__Problem to solve__. Every line from the one with "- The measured" up to and including the one with "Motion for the" is to be output exactly as it appears below; pictures are not.

__Source material__.

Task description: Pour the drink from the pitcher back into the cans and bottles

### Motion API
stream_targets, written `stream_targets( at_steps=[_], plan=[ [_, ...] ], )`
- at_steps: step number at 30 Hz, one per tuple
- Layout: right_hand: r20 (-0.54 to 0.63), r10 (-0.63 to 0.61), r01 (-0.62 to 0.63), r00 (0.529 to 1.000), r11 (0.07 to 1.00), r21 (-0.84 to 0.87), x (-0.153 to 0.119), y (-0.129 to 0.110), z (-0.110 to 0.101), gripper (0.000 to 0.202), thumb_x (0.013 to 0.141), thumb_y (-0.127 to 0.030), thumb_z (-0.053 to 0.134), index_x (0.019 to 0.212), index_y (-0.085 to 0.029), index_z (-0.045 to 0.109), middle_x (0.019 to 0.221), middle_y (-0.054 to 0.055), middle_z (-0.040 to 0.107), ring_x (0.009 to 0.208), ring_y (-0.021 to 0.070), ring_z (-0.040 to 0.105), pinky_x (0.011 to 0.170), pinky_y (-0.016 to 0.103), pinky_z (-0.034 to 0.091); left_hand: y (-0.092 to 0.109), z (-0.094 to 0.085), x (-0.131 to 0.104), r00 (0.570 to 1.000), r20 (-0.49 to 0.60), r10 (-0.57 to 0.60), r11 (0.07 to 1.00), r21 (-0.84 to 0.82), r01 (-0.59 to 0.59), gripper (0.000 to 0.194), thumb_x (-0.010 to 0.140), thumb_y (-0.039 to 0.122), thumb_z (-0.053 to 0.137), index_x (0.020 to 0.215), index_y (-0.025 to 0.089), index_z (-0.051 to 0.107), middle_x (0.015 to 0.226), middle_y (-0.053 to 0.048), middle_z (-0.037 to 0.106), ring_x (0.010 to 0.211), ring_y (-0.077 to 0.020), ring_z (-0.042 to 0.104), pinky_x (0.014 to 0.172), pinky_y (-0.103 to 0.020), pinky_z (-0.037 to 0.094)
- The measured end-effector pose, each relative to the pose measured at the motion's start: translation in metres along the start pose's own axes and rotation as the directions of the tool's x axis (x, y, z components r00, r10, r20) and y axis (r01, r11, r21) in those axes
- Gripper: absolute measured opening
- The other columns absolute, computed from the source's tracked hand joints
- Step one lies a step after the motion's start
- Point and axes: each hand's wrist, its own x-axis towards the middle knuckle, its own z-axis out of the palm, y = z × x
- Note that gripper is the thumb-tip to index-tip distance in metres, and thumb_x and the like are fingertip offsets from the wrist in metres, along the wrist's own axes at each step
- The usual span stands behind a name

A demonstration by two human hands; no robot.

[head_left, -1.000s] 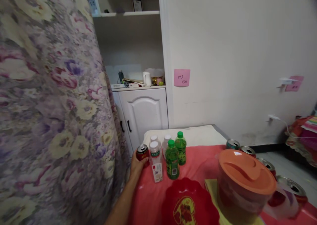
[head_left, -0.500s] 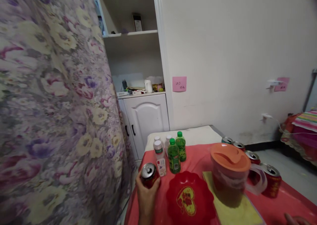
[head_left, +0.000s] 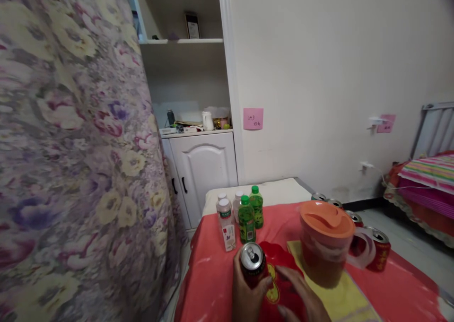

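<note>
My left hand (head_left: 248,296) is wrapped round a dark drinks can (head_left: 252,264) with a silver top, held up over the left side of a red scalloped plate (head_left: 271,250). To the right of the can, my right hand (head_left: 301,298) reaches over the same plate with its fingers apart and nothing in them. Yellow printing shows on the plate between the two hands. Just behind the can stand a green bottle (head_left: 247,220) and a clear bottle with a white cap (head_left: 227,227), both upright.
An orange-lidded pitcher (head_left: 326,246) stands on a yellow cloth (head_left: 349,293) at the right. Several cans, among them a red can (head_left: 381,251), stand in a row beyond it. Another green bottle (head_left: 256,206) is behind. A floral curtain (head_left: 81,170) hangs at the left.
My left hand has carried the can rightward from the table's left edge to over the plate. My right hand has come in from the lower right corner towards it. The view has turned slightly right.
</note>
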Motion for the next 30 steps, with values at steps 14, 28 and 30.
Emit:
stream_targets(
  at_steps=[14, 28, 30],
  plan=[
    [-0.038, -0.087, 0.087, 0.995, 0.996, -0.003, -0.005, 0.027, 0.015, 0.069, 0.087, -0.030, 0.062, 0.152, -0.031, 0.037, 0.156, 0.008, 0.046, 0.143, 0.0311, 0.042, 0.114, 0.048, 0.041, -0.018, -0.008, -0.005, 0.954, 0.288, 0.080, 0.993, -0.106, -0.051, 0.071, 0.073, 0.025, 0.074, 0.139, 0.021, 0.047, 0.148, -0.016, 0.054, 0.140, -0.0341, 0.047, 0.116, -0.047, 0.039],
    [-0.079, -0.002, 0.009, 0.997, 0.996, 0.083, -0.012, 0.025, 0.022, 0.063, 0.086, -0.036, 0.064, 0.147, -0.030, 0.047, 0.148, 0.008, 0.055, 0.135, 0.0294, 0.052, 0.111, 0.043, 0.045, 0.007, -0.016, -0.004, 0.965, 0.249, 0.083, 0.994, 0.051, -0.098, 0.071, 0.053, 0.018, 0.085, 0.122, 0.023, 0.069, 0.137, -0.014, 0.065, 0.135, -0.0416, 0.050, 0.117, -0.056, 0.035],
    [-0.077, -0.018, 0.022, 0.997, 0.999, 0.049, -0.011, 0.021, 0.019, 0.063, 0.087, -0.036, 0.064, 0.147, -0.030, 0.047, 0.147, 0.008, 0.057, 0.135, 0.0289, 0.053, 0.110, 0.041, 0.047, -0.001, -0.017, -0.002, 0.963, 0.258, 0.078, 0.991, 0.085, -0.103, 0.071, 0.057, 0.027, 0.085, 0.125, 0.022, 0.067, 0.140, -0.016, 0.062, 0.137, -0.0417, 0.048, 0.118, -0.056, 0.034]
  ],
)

__Written reply__.
- The measured end-effector pose, each relative to the pose measured at the motion's start: translation in metres along the start pose's own axes and rotation as the directions of the tool's x axis (x, y, z components r00, r10, r20) and y axis (r01, r11, r21) in those axes
- Gripper: absolute measured opening
- The other columns absolute, computed from the source's tracked hand joints
- Step one lies a step after the motion's start
- Point and axes: each hand's wrist, its own x-axis towards the middle knuckle, its own z-axis out of the palm, y = z × x
- Note that gripper is the thumb-tip to index-tip distance in metres, and thumb_x and the like are fingertip offsets from the wrist in metres, along the wrist's own axes at each step
- The usual span stands behind a name

A demonstration by two human hands; no robot.

[head_left, -1.000s] 
[head_left, -0.500s] 
[head_left, +0.000s] 

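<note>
My left hand (head_left: 248,296) is wrapped round a dark drinks can (head_left: 252,264) with a silver top, held up over the left side of a red scalloped plate (head_left: 271,250). To the right of the can, my right hand (head_left: 301,298) reaches over the same plate with its fingers apart and nothing in them. Yellow printing shows on the plate between the two hands. Just behind the can stand a green bottle (head_left: 247,220) and a clear bottle with a white cap (head_left: 227,227), both upright.
An orange-lidded pitcher (head_left: 326,246) stands on a yellow cloth (head_left: 349,293) at the right. Several cans, among them a red can (head_left: 381,251), stand in a row beyond it. Another green bottle (head_left: 256,206) is behind. A floral curtain (head_left: 81,170) hangs at the left.
My left hand has carried the can rightward from the table's left edge to over the plate. My right hand has come in from the lower right corner towards it. The view has turned slightly right.
</note>
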Motion for the next 30 steps, with values at steps 14, 28 and 30.

No further answer is expected.